# Can I export a book into an other catalog?



## drmaxx (Jun 3, 2012)

I try to move my books (layout) from the laptop to my main computer. Can I do that?


----------



## Victoria Bampton (Jun 7, 2012)

Hi drmaxx, sorry we missed your thread.  Right-click on the book in the Collections panel and choose Export Collection as Catalog.  Then when you get to the main computer, File menu > Import from Catalog.


----------



## drmaxx (Jun 9, 2012)

Thanks Victoria for the reply.

 I somehow can not manage to transfer a book completely into an other catalog. E.g. by choosing to export the book with pictures and then import it in the new catalog with pictures. The pictures are imported correctly, but the book only contains some or none of the pictures. Any picture in the collection that is part of the book has a little note attached that complains "Error writing metadata".  
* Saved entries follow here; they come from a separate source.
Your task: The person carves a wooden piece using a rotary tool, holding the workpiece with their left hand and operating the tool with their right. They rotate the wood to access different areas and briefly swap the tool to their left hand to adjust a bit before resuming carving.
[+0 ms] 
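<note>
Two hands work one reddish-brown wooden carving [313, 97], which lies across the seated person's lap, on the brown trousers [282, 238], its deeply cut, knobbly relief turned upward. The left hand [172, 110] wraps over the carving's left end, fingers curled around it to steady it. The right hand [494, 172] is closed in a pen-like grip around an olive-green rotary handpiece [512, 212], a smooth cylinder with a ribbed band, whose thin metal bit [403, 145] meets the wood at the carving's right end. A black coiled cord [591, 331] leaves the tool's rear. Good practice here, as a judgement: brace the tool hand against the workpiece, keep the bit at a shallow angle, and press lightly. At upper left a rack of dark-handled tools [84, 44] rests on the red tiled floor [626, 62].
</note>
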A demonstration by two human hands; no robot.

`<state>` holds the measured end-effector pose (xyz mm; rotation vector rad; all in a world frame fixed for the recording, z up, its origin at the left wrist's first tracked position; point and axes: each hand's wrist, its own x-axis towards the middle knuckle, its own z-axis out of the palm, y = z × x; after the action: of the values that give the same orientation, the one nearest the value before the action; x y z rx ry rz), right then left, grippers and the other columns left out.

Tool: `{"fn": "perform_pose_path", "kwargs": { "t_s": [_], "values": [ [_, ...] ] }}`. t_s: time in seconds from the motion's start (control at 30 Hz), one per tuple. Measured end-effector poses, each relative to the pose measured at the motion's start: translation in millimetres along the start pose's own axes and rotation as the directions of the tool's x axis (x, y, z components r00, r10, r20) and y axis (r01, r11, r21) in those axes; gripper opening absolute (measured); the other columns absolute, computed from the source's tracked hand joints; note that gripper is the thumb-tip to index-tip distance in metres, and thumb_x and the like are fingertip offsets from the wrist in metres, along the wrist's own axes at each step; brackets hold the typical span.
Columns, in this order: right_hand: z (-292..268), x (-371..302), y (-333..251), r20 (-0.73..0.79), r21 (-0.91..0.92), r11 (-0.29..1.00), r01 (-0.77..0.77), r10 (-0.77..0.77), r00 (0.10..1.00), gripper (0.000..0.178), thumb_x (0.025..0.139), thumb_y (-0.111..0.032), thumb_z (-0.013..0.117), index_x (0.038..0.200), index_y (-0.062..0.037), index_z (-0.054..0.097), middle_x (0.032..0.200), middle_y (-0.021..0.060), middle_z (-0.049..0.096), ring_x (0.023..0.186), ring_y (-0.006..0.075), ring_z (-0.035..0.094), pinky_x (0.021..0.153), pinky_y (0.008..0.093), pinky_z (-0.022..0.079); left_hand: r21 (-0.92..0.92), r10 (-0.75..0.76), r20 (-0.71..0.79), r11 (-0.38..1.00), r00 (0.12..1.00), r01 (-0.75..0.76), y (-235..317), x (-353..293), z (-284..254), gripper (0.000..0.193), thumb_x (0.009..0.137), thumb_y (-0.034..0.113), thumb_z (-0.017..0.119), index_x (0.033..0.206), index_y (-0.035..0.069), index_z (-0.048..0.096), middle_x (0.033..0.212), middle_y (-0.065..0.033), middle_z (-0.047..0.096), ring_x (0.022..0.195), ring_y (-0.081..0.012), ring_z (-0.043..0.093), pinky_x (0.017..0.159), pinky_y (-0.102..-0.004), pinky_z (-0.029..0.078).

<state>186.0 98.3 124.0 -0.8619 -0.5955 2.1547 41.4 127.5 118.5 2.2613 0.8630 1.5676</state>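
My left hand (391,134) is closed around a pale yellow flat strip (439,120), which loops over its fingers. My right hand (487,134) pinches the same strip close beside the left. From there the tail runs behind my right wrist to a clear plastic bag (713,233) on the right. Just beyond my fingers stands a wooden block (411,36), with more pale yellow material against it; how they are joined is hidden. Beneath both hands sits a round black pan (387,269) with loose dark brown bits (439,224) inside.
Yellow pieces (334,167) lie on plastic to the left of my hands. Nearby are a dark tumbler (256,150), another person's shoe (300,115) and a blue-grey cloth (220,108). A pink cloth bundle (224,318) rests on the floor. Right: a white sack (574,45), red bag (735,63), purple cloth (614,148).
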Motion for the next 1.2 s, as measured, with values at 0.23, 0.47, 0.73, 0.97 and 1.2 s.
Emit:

Any other combination, e.g. by importing the pictures first and then the book either with or without pictures produces the same results. 

I am not quite sure if this is a bug or if I am doing something wrong. 
(LR4.1, Laptop with Win7, 64bit; Desktop with Vista, 32bit).


----------



## Victoria Bampton (Jun 9, 2012)

That sounds very odd drmaxx.  I'd expect exporting the catalog with originals  to work correctly.

Ok, an interim step - what happens if you open the exported catalog, before importing into your main catalog.  Does everything look right there?


----------



## drmaxx (Jun 10, 2012)

I tried a few things but the end result is the same: I can not import the book correctly into my catalog.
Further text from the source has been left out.